The first mortality prediction model was constructed by McCabe and Jackson. They collected 173 septicemia patients and divided patients into nonfatal, ultimately fatal and fatal groups. This model may calculate the tendency of mortality [18]. Cullen et al. [19] collected 70 variables of patients and scored these variables from 1 to 4 in terms of severity. They evaluated the severity of patients by summing the collected scores. This is called the Therapeutic Intervention Scoring System. The Glasgow Coma Scale (GCS) is also a severity tendency model [20,21]. Recently, some researchers have simplified the GCS for outcome evaluation, and the simplified models are as good in terms of mortality prediction as the GCS [22]. These models focus on the tendency of mortality, and are pure scoring systems rather than probability systems. Some models constructed based on the probabilities and statistical methodologies. APACHE II and SAPS II are the two most popular models [4,5,7,23]. These models are constructed with Probity regression and use probabilities as the outcome description of mortality. The 2nd version of the Mortality Probability Model (MPM II) is also an intensive care unit (ICU) outcome prediction model with probabilities [9] and new versions of these models have been constructed in recent studies [5,6,8]. Recently, researchers have constructed some mortality prediction models using artificial intelligence technologies [1,17,23-25,50]. These models can add to the health information system as an intensive care facilities decision support system and improve the quality of medical care and facilities allocation.
There are some important characteristics of medical data to consider.

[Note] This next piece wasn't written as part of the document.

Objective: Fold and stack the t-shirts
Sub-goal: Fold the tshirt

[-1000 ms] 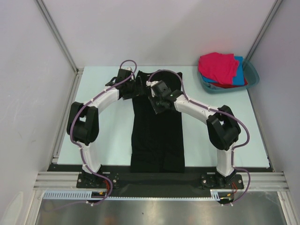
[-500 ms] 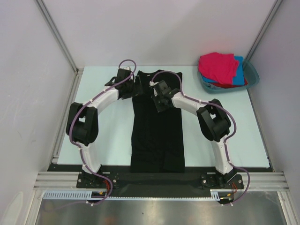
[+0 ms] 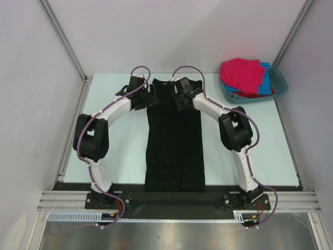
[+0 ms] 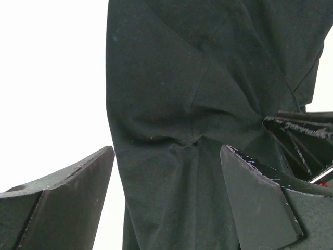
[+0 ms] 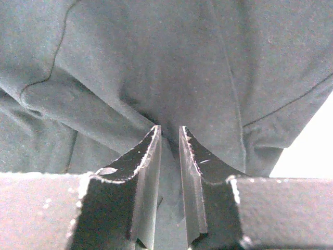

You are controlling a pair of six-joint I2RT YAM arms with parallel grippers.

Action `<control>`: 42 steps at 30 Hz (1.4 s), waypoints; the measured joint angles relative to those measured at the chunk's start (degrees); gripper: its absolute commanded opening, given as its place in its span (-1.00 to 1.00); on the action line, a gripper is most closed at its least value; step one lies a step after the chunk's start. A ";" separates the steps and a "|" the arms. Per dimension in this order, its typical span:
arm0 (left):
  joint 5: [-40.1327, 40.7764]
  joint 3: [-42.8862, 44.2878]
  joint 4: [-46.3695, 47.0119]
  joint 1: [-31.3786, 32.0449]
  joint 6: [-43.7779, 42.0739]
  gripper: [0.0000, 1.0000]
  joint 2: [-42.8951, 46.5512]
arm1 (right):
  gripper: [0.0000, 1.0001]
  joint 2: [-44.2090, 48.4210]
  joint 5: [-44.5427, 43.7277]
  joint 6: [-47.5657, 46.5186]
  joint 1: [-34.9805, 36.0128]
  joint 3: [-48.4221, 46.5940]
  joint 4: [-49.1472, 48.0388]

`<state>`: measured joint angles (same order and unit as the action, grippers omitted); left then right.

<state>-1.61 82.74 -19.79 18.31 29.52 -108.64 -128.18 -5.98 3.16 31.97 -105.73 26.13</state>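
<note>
The right gripper [image 5: 170, 138] has its jaws drawn close together on a pinch of the black t-shirt [image 3: 174, 140], a ridge of cloth gathered between them at the far, collar end. A second ago that arm sat lower over the chest of the shirt; it has since reached farther out to the top edge and nipped in. The left gripper [image 4: 166, 156] hangs with its jaws wide apart, straddling the left shoulder of the same shirt, holding nothing.

The black t-shirt lies as a long narrow strip down the middle of the counter [image 3: 119, 151], sides apparently already turned in. To my eye, one corner is now secured and the other is about to be, ready for folding the top down.

The pink, blue and red t-shirts [image 3: 244, 75] sit heaped in the basin [image 3: 281, 86] at the far right.
</note>
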 measured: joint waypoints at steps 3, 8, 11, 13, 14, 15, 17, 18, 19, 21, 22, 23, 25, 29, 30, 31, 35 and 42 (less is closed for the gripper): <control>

One of the most important characteristics is the twin peaks phenomenon. For example, the “within normal range” systolic blood pressure (SBP) is from 90 mmHg to 140 mmHg. We defined hypertension as a SBP greater than 140 mm Hg. Sometimes patients are defined as hypertension if their SBP is less than 90 mmHg [26,27]. Most laboratory or physiological data got normal range of data. It means that the data “within normal range” present that the result of this data is good. Patient with extreme data results will be worse than the patients who have data within normal range. Therefore, if we want to predict the tendency of mortality using these data, the twin peaks phenomenon needs to be solved. APACHE II and SAPS II solved this problem by ranking the raw data and summarizes them into one score as the tendency of mortality or probabilistic models [4,7]. Although many researchers have attempted to improve the accuracy of these mortality models, the definitions of ranking are still constructed subjectively.
Researchers solved medical problems with artificial intelligence technologies. These technologies are usually referred to as classification methodologies. Among the classification methods, the logistic regression (LR) method is one of the most popular methodologies for classification. LR uses a statistic method and builds a logical classification tool. Most studies have used artificial neural networks (ANNs) as the classification method for medical problems, even for mortality prediction in patients in intensive care units [23,28,29]. Muniz et al. [30] evaluated the effect of sub thalamic stimulation in Parkinson disease with probabilistic ANNs, Support Vector Machines (SVMs) and logistic regression models, and concluded that the ANNs are better than other models in this research. The accuracy of ANNs is influenced not only by the numbers of input nodes and the numbers of hidden nodes: large scale data are also required for training models [23]. Unfortunately, the logic of hidden layer cannot be explained.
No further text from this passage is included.